東面酒鋪子來了一夥客人,各個衣着華麗,氣态不凡,一看就是富家子弟,尤其是坐在正中的那位腰間帶有兩塊美玉的公子哥,更是神仙人物,掌櫃的這麽多年就沒見過一個男子能長這麽漂亮的。
至于旁邊那位佩戴面紗身着紫衣的瑰麗女子,掌櫃的可不敢多看一眼,怕惹麻煩,誰知道這夥來曆不凡的主,是個什麽脾氣,他這酒樓家大業小的,可經不起折騰。
一夥五人,美玉公子與面紗女子分别獨坐一張凳子,餘下的三人擠在兩張椅子上。
雖然不及兩個神仙男女讓人那麽驚豔,卻也不遜色多少。
悶聲喝酒的魁梧覆甲男子一身铠甲破破爛爛,上面布滿了刀痕劍刃,氣态也最爲威嚴,坐在那裏不怒自威,拒人千裏,背上背着個長條盒子足有一米多長,同樣的破破爛爛。
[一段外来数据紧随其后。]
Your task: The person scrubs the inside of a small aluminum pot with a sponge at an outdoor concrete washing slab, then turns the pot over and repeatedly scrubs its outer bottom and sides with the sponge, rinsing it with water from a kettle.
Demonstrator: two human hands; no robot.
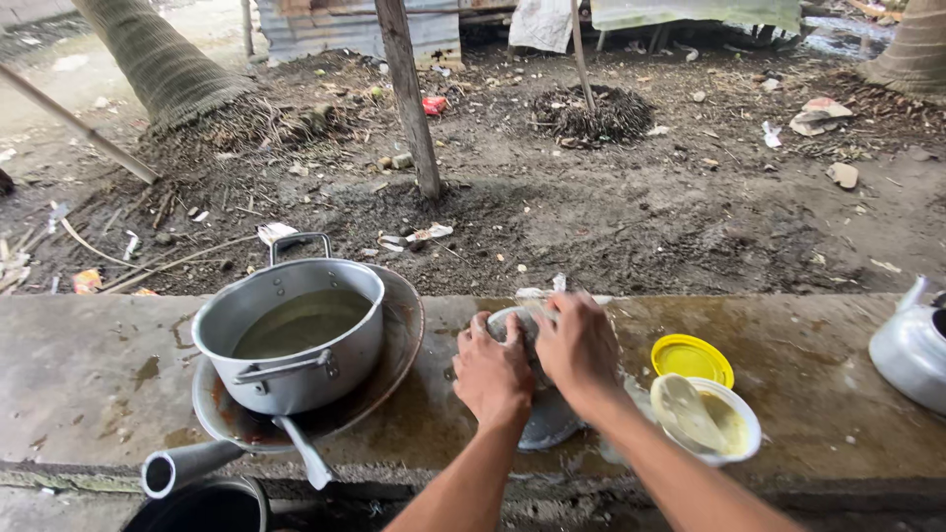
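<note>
Outdoors on the wet concrete worktop point(769, 345), both hands, left hand point(492, 374) and right hand point(577, 345), gripped and scrubbed a grey pot lid point(548, 419), scouring seemingly underway.

Both bare forearms come up from the bottom edge and angle in toward the middle, converging as they go. The left hand point(491, 374) sits knuckles up, fingers curled forward and down in a closed grip. The right hand point(576, 345) lies just beside it and a little further out, palm down, fingers spread and bent, pressing downward. Thumbs sit side by side, nearly touching. Both wrists are held fairly straight.
</note>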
坐在男子邊上的是個要瘦很多的男子,一身黑色的長衫,安靜的坐在那裏,手裏捧着一本書看的津津有味,也不言語,偶爾看到會心處,會嘎嘎的樂出來。
剩下的是一個老頭,精悍,内斂,以及對誰都笑眯眯的态度。一桌酒菜都是老頭點的,迎來送往也都客客氣氣,飲酒不似覆甲男子那般豪氣幹雲,而是拿着小酒杯一口一口的撮着,桌上的菜也被老頭消滅了大半。
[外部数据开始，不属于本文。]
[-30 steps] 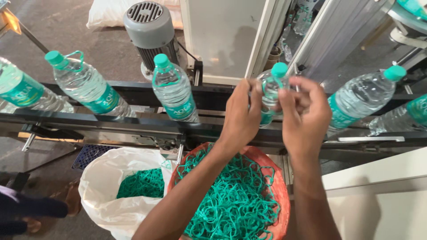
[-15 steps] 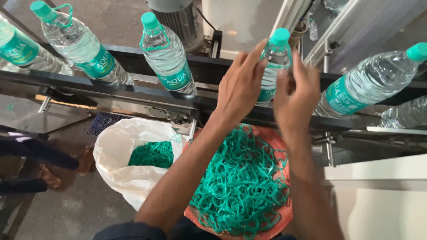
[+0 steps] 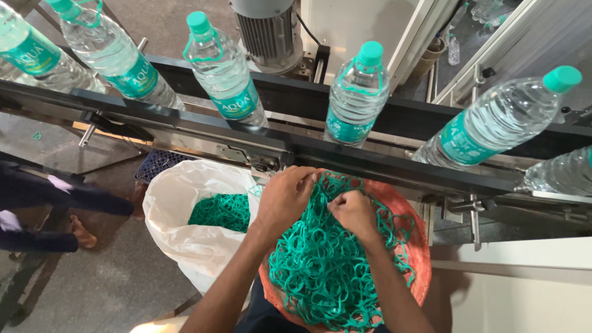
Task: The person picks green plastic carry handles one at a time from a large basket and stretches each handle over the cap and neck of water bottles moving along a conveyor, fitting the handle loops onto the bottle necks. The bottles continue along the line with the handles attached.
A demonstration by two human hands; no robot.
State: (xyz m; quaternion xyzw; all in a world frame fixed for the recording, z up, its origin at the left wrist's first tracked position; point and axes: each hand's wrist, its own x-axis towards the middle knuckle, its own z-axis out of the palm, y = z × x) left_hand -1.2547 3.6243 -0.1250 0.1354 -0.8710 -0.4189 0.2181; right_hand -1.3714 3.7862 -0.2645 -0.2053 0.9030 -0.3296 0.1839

“如何,這一架痛快不?”老頭低頭吃着菜,聲音卻在覆甲男子心湖上響起。
“技不如人,輸的心服口服。”覆甲男子又将酒碗倒滿,歎了一口氣:“隻是打的不痛快。”
老頭呵呵笑了兩聲沒繼續說什麽,到是坐在身邊的書生開口說道:“不痛快?我都怕人家你一個不留手直接打死你。”
“話說的難聽,但是這個理。”老頭點點頭,看向書生:“說的是句人話。”
“你上你也那個德性,怕隻是輸的更快。”書生也不生氣,笑着說道:“剛才那人擺明着是要咱們一起上,來幫他養拳,瞧着是咱們占了人多的便宜,其實都不行,都是紙糊的,讓人一捅就漏,興許在外面沒什麽,在這裏就是不行!”
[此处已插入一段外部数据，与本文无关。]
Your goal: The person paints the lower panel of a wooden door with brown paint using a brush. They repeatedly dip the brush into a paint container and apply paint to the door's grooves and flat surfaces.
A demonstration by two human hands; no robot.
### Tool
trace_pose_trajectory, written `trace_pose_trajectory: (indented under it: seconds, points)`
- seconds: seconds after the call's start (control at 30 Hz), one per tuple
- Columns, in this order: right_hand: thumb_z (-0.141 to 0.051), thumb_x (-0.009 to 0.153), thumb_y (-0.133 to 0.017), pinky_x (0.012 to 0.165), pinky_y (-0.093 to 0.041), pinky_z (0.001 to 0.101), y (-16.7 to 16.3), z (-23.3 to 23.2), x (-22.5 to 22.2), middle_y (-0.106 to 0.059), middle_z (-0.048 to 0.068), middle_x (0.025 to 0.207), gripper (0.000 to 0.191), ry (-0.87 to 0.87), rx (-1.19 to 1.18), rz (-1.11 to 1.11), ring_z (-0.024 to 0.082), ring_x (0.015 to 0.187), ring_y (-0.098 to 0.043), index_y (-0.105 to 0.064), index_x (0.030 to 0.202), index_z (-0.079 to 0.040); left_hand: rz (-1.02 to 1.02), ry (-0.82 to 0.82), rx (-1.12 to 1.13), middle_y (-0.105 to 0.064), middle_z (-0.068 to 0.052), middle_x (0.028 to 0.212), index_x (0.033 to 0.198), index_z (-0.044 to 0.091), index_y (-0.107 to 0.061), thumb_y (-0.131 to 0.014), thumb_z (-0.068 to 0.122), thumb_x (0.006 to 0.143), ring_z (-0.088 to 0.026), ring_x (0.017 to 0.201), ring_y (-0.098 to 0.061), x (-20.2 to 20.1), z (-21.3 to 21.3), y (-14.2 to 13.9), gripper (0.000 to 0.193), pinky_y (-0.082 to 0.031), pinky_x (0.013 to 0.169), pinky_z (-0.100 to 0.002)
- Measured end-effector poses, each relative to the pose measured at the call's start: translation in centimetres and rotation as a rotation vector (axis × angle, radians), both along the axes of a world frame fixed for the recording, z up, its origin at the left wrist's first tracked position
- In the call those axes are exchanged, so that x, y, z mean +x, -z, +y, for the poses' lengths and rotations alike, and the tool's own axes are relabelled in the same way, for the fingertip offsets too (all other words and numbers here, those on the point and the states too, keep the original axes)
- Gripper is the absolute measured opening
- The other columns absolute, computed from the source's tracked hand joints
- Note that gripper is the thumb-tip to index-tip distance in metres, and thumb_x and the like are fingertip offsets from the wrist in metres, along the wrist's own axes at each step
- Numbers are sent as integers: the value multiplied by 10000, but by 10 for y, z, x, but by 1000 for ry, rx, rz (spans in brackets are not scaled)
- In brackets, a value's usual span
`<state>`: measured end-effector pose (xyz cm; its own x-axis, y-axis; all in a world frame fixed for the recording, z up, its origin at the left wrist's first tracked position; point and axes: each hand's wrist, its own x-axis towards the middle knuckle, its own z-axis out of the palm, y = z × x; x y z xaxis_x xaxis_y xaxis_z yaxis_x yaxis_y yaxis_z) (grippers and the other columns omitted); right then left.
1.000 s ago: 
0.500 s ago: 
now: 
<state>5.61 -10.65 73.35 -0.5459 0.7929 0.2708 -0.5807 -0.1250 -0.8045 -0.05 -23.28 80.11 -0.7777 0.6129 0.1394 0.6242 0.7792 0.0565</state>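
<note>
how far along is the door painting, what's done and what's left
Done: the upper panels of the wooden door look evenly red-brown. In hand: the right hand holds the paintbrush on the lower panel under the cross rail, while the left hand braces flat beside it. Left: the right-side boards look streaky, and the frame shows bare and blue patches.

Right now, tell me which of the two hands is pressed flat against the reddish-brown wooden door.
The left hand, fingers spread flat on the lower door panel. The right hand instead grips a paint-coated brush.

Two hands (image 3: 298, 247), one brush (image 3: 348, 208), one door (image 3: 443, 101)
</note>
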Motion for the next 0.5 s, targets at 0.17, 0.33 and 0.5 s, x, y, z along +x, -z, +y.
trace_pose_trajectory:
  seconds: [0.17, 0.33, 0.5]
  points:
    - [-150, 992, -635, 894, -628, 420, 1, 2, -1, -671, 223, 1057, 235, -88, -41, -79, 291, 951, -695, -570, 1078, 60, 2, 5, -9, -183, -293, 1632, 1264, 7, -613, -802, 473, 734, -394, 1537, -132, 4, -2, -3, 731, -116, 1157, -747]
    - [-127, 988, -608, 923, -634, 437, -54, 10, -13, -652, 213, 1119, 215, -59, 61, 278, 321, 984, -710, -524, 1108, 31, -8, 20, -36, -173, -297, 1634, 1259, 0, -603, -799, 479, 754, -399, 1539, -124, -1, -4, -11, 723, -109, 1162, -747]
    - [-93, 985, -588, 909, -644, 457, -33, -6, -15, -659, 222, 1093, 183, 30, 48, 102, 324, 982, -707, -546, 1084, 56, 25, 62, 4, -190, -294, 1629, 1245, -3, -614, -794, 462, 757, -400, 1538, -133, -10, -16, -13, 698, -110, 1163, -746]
“我打算在這裏多呆一些時日。”覆甲男子将酒碗放下,同時從腰間拿出一塊牌子,放在桌上對着美玉公子說道:“不長,三五年而已,到時可能勞煩你來接我一趟。”
“好說。”美玉公子點點頭将牌子收了起來。
覆甲男子站起身與衆人拱了拱手,背着長匣大步離去。
“這是心裏有疙瘩了。”老頭看着遠去的魁梧背影玩味的說道:“要不我也去打一場?”
“你?你就算了,老胳膊老腿的,打你都丢人。”書生呵呵一笑,看都沒看老頭一眼:“有那心思你倒不如想想你接下來的買賣如何做,别想着兩頭都讨彩,最後落得一場空。”
“忠言逆耳,林海說的是,有些事先可以緩一緩。”美玉公子看向老頭:“除了咱們這夥人,還有大概三批人要來,有些事情得抓緊一點,晚了怕會橫生變故。”
“海公子說的是。”
……
街角上一大一小兩個少年走路吊兒郎當,陳天河心情極好,自然是算卦算的得意,不說信不信,就沖人家那舌上蓮花的服務态度,他就值那些銀子。
“呦呵,今天來的外鄉人還挺多,瞧着穿的,啧啧,都是有錢人家。”陳天河走在街上打量着不斷出現在街上的外鄉人倍感好奇,往日裏除了朝中來的商賈隊伍以及幾位熟絡的藥商外,這座不大點的小鎮很少有其他人再出現,如今忽然冒出了五六個衣着華貴的外線人,陳天河不由的好奇兩眼,可看多了也就那個味。
“兒子。”騎在陳天河脖子上的小孩,忽然拍了拍他的腦袋。
“爹,啥事。”陳天河現在是越叫越順口了,眯着眼睛笑眯眯的說道:“相中啥了。”
“那是我兒子。”小孩指着蹲下街角的一個陰翳男子,笑呵呵的說道。
陳天河順着他的目光看去,生面孔,想來也是個外鄉人,看樣子是個遊俠,腰上橫着個一把寬劍。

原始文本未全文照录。